Homework 6: Wrangling + More TidyTuesday

NOTE: Exercises 1–6 are required. There are 2 additional optional exercises at the end. These will not be graded but are highly recommended practice.


Kiva

Exercise 1: Kiva partners

Kiva is a non-profit that allows people from around the world to lend small amounts to others to start or grow a business, go to school, access clean energy, etc. Since its founding in 2005, more than $1.2 billion in loans to over 3 million borrowers have been funded. In the remaining exercises, we’ll examine some Kiva data from 2005-2012. To begin, let’s explore data on Kiva’s field partners. These partners act as intermediaries between Kiva (the lenders) and borrowers. They evaluate borrower risk, post loan requests on Kiva, and process payments. Load data on the field partners below. A codebook with variable descriptions is here

# Load the tidyverse
library(tidyverse)

# Load the data
partners <- read_csv("https://mac-stat.github.io/data/kiva_partners2.csv")

Part a

Let’s get to know the data.

# Calculate the lowest, median, and highest total amount raised by any partner


# Identify the 6 partners that have raised the highest total amount
# Show just the partner names, countries, and total amount raised


# Show the names of the partners in Bolivia
# (Don't include any other variables, just the partner names)

Part b

Create a new table with only five columns:

  • countries.region
  • total_partners = total number of partners per region
  • total_loans = total number of loans posted per region
  • total_amount = total amount raised per region
  • average_loan = average loan size per loan posted in each region (calculated as total amount raised per region / total number of loans posted per region)

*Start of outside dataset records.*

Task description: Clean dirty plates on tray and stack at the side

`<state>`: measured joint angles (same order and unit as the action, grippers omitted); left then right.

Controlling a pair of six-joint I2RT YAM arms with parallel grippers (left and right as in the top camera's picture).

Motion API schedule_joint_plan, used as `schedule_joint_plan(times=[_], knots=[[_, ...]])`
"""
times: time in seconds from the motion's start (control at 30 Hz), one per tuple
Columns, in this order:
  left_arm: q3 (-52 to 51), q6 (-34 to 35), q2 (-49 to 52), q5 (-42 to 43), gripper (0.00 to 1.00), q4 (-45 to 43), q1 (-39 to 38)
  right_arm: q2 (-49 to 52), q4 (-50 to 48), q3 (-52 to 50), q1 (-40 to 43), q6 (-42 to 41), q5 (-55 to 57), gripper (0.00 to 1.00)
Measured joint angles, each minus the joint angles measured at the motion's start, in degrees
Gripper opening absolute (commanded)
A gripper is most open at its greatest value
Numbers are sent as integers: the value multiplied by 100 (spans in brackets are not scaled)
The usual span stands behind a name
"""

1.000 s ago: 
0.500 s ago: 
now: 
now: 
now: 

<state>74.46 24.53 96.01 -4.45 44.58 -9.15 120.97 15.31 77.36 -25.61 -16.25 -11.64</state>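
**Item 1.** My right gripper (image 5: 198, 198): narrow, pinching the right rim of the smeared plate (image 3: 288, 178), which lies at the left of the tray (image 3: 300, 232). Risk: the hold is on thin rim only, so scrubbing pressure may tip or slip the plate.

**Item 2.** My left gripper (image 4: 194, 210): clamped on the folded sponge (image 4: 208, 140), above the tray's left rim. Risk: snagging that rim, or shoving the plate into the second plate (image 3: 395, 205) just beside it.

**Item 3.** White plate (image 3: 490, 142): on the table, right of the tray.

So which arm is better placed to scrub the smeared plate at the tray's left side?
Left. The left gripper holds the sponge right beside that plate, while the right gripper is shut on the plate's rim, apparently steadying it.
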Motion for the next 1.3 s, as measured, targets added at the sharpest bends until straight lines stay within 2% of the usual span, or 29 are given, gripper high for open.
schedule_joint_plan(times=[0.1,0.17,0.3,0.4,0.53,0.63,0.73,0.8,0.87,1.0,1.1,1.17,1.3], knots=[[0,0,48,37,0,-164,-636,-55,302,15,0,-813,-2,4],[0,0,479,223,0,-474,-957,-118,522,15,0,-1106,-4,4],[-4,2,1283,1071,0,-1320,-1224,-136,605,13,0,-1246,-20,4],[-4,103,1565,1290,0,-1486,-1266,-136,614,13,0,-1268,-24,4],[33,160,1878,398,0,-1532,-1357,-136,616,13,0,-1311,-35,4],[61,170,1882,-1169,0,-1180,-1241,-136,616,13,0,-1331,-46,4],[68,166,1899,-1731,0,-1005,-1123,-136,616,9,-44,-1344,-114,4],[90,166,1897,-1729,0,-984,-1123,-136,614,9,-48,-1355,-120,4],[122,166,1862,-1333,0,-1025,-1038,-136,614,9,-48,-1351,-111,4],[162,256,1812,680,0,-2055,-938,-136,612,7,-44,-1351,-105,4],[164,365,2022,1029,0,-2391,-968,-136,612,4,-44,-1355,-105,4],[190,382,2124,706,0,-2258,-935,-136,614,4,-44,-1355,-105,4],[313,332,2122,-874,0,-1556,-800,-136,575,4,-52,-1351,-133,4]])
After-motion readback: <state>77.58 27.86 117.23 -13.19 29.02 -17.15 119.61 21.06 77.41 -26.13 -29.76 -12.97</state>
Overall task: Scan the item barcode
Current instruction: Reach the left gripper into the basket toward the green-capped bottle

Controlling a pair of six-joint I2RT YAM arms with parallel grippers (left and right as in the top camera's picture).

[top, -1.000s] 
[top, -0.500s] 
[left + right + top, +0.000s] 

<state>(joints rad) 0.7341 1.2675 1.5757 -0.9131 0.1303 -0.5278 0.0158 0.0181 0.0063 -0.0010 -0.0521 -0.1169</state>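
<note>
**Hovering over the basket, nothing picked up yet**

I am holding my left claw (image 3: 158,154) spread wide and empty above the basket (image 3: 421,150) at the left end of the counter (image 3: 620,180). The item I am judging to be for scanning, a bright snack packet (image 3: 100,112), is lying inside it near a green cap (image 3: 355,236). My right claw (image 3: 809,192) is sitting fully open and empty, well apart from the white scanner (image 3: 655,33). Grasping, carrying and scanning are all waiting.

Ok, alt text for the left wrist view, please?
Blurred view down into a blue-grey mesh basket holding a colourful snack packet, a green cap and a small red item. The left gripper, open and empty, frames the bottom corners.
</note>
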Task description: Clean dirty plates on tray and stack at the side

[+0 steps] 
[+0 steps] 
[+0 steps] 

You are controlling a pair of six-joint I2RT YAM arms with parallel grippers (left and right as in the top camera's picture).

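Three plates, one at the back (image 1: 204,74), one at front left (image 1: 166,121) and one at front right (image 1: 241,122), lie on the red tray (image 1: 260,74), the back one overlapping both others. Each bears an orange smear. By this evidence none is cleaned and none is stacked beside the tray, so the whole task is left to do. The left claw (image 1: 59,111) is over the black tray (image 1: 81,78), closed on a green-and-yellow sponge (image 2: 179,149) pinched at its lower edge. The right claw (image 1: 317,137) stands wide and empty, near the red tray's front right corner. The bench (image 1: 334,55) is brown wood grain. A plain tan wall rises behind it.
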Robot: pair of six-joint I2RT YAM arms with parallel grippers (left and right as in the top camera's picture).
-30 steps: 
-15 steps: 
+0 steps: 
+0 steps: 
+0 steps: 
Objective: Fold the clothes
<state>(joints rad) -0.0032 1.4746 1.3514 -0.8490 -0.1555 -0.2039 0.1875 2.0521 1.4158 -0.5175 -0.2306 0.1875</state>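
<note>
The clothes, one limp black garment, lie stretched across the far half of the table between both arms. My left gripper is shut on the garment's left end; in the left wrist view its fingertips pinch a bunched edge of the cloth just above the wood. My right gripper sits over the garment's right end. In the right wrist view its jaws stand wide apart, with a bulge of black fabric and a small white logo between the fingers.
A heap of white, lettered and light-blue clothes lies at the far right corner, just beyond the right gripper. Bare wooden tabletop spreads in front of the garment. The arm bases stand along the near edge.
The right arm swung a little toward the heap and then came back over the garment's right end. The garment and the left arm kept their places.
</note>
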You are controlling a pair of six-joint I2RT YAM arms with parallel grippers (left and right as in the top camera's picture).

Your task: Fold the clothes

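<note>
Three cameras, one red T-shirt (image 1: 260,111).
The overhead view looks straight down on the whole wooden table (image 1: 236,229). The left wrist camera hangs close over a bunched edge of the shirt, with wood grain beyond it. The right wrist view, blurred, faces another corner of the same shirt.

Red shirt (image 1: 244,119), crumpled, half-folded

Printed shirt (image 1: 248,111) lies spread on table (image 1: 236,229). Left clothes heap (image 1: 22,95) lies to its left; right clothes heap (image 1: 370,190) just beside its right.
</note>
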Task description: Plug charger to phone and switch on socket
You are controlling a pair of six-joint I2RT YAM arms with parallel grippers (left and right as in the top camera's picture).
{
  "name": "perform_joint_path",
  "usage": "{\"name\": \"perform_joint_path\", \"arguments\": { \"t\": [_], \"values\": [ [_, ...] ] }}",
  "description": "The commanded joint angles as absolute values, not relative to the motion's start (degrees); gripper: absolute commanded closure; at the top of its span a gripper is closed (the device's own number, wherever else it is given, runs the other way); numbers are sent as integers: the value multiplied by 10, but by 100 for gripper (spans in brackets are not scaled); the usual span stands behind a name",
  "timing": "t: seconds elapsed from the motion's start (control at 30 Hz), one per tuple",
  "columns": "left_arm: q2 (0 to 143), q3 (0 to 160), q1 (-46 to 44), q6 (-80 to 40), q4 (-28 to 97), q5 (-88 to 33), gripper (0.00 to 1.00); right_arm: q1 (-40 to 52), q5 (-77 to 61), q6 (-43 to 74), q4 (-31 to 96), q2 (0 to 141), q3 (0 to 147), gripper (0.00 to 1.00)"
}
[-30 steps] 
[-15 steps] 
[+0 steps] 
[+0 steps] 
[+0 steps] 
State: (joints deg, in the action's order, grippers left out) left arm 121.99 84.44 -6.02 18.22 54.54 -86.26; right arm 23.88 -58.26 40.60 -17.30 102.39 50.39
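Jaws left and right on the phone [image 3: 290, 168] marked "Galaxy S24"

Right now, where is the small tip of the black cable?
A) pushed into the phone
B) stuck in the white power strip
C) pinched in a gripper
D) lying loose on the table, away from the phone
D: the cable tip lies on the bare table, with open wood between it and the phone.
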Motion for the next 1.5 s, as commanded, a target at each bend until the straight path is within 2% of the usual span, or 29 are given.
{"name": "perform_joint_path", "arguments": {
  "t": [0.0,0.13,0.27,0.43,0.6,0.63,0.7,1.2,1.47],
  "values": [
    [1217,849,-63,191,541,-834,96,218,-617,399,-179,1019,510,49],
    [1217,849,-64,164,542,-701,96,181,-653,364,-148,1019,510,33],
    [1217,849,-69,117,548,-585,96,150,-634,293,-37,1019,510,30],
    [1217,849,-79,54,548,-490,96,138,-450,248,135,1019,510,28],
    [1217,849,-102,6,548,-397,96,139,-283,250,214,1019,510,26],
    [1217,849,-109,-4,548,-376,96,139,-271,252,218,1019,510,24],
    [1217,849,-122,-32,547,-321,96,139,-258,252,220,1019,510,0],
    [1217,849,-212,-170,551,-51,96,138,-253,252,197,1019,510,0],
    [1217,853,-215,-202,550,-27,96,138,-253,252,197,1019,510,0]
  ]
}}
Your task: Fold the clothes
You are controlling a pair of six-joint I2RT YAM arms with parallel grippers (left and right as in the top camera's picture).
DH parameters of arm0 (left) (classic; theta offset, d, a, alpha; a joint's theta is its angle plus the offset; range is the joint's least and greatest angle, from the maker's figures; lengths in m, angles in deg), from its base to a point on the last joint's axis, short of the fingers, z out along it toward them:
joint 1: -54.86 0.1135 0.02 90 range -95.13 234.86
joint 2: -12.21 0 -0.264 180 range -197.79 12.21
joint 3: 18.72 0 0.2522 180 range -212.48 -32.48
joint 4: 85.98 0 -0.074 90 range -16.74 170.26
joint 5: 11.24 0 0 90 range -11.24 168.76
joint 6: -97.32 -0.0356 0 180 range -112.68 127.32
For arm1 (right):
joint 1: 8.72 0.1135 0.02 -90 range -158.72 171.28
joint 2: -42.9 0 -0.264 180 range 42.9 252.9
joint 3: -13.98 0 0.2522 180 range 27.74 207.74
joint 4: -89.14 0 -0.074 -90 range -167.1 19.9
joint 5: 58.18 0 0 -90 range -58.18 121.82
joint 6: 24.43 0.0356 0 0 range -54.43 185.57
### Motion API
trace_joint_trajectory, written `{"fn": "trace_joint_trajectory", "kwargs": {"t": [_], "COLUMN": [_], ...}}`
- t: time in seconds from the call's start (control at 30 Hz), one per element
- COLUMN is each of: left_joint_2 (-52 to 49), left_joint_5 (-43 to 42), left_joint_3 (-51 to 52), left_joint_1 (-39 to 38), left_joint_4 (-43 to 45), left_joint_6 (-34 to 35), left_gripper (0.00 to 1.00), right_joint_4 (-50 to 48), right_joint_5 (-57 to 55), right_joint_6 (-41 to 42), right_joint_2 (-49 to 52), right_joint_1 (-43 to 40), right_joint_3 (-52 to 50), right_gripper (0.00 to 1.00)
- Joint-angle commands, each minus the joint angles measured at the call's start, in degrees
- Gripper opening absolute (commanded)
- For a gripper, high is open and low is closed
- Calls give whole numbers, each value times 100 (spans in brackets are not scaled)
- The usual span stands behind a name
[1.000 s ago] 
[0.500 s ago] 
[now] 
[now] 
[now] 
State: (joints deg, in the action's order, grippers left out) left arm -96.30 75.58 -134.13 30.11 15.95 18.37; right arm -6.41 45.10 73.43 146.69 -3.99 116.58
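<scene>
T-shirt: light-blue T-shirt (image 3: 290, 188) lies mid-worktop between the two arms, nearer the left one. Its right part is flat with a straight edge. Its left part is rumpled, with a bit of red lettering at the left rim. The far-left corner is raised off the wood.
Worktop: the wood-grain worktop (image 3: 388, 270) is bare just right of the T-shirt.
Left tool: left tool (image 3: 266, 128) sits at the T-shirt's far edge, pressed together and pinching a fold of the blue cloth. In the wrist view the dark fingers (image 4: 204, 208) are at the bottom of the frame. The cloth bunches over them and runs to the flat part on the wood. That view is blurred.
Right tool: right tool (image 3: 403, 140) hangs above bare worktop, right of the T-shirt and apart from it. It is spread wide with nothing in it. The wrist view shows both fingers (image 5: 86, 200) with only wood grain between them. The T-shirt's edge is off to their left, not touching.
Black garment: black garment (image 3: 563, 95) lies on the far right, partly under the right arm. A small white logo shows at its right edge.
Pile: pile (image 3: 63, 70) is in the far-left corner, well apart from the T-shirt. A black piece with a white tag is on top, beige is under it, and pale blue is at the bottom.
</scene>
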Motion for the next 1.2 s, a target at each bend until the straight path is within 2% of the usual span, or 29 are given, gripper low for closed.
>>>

Print the entire table, sorted from high to low with respect to total_amount raised. NOTE:

  • Your table should have 7 rows and 5 columns.
  • Your first row should have countries.region = Asia, total_partners = 40, total_loans = 133060, total_amount = 84816225, average_loan = 637.

Part c

Identify two things that you learned from the table in Part b. Just pick whatever you found most interesting.

Part d

Draw a map that includes a dot for each of Kiva’s partners. Color the dot corresponding to the total amount raised by the partner. NOTE: It’s easier to do this on a static map, than with leaflet.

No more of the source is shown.